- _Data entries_
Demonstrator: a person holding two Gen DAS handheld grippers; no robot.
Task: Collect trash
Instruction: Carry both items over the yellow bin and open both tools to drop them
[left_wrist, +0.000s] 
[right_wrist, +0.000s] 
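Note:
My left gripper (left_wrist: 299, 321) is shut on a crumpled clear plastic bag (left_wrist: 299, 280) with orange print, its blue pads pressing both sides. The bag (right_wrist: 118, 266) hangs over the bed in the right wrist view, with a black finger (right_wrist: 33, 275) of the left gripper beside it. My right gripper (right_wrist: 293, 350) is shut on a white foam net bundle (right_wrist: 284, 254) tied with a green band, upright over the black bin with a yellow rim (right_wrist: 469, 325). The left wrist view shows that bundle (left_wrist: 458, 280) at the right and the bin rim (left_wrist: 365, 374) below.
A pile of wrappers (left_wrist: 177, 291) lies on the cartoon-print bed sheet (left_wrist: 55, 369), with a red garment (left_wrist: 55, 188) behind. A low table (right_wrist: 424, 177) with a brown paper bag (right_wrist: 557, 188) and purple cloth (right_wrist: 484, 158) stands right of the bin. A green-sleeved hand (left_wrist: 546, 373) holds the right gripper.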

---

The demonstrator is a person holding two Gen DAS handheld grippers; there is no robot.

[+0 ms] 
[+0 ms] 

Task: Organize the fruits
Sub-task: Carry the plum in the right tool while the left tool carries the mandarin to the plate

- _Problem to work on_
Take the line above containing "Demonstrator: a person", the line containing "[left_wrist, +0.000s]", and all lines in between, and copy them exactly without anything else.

- _Your solution_
Demonstrator: a person holding two Gen DAS handheld grippers; no robot.
Task: Collect trash
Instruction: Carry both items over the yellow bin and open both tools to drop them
[left_wrist, +0.000s] 

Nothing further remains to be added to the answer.